TASK OBJECTIVE: Find the line in the entries below that contains "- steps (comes". Repeat it exactly, and every line after it through the line that contains "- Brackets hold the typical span".

---------- INFORMATION

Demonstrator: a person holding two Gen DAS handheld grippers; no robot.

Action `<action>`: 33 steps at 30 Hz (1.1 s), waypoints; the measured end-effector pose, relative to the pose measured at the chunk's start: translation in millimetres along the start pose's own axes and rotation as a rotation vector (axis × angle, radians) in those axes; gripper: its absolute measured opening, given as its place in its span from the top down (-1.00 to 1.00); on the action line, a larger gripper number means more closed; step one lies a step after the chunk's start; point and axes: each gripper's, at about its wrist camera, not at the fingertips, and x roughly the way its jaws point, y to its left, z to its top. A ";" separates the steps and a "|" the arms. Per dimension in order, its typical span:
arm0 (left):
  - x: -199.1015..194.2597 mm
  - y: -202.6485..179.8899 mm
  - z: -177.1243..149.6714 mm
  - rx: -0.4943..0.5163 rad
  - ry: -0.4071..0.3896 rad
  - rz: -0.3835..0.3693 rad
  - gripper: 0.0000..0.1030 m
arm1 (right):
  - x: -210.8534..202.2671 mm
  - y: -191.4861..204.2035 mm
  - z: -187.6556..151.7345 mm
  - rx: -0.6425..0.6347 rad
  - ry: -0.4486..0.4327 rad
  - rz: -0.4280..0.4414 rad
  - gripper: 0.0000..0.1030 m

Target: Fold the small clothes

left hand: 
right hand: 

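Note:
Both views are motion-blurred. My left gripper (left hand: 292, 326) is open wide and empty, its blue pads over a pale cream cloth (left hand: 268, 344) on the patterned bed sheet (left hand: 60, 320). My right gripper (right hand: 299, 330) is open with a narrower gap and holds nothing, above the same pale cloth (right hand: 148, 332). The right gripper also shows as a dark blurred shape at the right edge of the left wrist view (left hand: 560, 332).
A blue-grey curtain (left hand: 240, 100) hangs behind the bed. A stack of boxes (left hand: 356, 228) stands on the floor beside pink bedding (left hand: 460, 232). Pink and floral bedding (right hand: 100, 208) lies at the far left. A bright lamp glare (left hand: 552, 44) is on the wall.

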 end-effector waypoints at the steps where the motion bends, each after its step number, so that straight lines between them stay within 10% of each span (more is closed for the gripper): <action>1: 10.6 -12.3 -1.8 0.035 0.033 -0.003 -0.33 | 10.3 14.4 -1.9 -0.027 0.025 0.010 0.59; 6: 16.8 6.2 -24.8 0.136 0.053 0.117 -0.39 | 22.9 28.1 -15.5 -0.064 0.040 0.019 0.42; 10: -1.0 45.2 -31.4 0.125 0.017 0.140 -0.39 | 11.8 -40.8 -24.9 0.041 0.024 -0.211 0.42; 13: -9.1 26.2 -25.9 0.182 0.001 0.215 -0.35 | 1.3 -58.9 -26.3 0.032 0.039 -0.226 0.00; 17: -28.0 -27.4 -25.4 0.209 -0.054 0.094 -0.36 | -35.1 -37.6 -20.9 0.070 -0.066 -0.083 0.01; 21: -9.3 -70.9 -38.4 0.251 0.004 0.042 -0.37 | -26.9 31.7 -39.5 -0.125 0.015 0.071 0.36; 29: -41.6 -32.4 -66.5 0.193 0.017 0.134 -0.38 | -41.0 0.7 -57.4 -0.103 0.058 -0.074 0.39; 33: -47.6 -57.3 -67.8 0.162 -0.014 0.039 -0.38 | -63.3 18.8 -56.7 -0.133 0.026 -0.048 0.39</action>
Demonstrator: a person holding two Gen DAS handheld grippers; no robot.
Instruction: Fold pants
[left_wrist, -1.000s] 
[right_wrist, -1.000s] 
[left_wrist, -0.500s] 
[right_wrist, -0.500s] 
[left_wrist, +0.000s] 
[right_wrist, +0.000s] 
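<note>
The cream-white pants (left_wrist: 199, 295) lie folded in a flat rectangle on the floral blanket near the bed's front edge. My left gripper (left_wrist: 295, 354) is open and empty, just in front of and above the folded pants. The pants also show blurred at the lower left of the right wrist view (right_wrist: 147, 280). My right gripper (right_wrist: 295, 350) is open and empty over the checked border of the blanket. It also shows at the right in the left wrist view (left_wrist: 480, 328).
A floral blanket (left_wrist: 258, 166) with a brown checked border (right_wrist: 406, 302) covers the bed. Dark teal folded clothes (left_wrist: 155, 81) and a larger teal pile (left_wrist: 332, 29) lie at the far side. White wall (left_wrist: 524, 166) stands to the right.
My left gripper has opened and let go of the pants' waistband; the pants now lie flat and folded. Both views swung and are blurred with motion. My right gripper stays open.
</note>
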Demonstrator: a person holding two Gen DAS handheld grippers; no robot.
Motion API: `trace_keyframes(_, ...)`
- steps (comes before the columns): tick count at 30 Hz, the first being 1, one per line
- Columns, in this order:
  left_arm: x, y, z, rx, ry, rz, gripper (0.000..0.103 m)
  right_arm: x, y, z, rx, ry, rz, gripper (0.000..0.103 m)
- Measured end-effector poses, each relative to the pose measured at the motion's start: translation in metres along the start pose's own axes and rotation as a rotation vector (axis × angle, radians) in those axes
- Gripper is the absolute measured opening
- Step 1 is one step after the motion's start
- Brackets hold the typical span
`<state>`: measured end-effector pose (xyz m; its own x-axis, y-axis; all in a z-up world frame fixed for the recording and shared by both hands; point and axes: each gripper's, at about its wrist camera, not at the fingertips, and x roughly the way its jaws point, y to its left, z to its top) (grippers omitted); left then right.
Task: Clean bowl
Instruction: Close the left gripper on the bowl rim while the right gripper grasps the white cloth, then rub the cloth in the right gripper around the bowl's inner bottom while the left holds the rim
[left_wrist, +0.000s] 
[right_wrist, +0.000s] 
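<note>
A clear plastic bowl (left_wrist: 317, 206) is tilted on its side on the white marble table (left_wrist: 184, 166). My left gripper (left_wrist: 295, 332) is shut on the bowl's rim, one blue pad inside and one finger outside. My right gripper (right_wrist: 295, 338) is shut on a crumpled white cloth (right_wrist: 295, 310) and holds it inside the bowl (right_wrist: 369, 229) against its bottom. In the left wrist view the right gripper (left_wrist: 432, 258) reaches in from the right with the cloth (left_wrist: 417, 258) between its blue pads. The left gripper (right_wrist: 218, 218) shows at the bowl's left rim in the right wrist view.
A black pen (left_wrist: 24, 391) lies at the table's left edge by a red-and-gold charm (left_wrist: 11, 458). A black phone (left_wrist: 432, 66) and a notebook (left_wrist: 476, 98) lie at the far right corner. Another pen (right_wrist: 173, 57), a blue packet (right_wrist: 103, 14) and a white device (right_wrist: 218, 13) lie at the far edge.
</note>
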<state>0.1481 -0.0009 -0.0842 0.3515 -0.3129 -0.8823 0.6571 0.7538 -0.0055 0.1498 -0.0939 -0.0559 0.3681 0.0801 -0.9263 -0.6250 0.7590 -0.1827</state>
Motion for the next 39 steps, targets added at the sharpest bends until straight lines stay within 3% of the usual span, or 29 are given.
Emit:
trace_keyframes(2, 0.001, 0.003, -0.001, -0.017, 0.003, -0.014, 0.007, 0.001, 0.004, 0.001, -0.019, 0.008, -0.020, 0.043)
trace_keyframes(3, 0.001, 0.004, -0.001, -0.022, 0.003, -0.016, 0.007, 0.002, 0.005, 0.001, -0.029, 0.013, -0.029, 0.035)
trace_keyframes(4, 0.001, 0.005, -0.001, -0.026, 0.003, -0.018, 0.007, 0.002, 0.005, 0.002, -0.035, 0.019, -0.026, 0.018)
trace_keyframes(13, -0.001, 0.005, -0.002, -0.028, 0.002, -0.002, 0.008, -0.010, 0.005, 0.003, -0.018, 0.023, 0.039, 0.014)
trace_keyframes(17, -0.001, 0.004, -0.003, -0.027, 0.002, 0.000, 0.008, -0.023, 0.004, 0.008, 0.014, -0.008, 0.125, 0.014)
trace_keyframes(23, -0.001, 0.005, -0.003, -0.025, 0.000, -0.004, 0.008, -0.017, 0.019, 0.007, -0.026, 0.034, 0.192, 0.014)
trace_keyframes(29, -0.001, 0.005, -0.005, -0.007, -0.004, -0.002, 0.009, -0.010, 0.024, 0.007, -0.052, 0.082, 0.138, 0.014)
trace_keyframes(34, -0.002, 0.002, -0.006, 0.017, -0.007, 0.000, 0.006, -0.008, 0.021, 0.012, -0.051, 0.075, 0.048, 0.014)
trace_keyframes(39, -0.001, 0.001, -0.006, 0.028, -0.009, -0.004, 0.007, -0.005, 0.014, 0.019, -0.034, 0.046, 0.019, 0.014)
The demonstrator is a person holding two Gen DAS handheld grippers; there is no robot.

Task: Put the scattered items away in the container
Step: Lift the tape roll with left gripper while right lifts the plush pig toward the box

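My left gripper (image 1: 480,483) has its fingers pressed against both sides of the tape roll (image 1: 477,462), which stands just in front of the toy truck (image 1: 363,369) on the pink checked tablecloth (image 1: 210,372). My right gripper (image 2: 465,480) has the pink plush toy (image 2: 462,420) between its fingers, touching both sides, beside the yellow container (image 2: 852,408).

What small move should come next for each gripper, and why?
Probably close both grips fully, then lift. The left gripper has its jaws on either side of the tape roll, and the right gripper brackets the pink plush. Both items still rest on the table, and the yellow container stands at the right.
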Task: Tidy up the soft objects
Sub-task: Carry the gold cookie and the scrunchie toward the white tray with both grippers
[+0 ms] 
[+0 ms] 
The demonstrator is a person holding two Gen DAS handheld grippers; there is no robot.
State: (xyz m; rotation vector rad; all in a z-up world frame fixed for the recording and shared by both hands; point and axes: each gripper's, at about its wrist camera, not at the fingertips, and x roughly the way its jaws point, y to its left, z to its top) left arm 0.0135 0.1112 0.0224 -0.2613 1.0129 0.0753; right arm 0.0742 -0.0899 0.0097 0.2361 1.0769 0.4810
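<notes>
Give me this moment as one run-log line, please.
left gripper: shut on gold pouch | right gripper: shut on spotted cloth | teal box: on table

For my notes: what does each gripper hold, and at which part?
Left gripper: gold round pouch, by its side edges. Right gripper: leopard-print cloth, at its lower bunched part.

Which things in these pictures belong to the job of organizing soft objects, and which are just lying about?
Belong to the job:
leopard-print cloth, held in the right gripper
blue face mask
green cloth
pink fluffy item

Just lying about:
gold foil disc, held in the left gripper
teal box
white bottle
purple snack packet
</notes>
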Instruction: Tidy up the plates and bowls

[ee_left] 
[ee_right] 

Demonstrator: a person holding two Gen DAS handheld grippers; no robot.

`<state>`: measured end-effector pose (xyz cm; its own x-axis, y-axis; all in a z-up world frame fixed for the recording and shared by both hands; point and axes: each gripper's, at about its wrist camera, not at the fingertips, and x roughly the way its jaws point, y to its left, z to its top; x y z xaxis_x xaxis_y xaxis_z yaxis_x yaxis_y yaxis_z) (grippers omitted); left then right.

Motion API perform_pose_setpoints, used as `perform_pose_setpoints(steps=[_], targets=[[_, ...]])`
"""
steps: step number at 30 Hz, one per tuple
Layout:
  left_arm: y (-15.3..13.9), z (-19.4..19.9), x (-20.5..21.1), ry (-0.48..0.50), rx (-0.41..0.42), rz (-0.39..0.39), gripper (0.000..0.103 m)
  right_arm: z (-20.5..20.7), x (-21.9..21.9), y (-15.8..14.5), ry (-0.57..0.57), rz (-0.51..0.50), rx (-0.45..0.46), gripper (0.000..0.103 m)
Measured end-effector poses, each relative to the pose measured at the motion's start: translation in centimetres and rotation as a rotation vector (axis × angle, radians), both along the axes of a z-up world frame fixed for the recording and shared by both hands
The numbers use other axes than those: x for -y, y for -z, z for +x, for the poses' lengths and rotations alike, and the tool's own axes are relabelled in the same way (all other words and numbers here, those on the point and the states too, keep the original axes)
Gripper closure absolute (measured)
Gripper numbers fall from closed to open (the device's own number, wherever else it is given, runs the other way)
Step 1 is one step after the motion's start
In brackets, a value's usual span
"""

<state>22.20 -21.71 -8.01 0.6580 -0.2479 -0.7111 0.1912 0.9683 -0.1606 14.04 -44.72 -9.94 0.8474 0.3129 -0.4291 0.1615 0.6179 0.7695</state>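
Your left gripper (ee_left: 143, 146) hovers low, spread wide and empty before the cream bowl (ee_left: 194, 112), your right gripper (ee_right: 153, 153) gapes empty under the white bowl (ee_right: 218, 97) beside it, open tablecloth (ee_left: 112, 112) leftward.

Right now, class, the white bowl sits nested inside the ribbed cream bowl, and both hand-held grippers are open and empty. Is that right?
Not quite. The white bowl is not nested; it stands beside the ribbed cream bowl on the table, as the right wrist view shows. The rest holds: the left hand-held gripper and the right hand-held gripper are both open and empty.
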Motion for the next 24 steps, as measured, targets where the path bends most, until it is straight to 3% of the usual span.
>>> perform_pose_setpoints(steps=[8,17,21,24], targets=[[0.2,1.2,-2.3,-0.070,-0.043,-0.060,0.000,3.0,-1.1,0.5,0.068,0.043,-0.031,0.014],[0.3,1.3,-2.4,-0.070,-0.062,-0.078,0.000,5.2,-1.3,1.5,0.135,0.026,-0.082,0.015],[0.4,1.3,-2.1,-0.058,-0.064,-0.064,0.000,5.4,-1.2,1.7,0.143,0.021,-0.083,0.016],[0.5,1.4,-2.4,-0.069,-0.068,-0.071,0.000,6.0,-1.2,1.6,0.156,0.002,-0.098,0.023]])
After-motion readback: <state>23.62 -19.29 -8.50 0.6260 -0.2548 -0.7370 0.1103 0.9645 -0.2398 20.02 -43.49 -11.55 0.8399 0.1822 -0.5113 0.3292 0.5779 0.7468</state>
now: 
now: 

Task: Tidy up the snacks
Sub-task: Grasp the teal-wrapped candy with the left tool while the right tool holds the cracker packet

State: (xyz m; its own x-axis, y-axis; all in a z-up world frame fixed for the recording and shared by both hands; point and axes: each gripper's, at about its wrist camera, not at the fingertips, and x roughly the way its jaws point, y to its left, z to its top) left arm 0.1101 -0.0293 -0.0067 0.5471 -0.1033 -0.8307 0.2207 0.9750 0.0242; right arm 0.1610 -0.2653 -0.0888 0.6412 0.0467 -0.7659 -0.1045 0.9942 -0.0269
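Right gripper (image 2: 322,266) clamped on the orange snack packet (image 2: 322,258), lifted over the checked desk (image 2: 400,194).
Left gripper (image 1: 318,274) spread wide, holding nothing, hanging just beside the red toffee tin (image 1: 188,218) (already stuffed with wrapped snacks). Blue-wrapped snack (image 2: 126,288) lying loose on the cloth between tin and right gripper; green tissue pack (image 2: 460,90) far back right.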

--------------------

EXERCISE OUTPUT:
- steps (comes before the columns): tick count at 30 Hz, the first being 1, one per line
- Columns, in this order:
  left_arm: x, y, z, rx, ry, rz, gripper (0.000..0.103 m)
  right_arm: x, y, z, rx, ry, rz, gripper (0.000..0.103 m)
- Measured end-effector poses, each relative to the pose measured at the motion's start: translation in metres along the start pose's own axes and rotation as a rotation vector (axis × angle, radians) in those axes
- Gripper is the absolute measured opening
- Step 1 is one step after the motion's start
- Brackets hold the typical span

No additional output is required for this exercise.